> [WHAT THE TASK REQUIRES]: Your reply should contain nothing except the lines from the one with "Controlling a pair" through the end of the listing below, reproduced exactly and stripped of pictures.

> [SUPPLIED DATA]:
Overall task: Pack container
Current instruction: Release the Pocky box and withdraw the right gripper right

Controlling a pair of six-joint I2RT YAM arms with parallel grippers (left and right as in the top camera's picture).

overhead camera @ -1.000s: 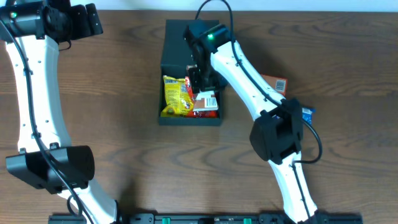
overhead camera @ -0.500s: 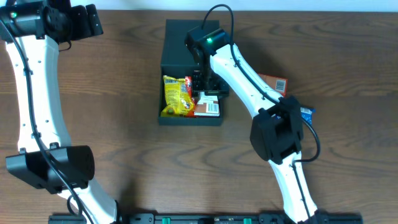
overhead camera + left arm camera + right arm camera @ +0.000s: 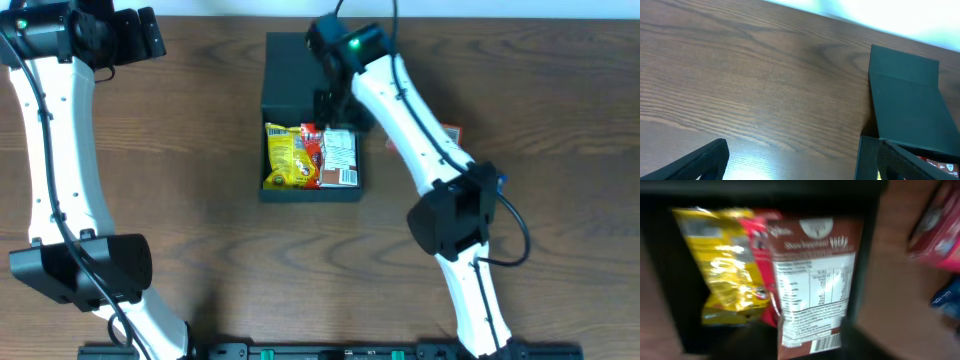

> [RESULT]:
Controlling a pair of six-joint I2RT YAM arms with parallel grippers (left and right as in the top camera's picture).

overhead camera @ -1.000s: 
overhead camera @ -0.500s: 
overhead camera + left arm camera + right arm camera @ +0.000s: 

There is nothing more to add to this answer.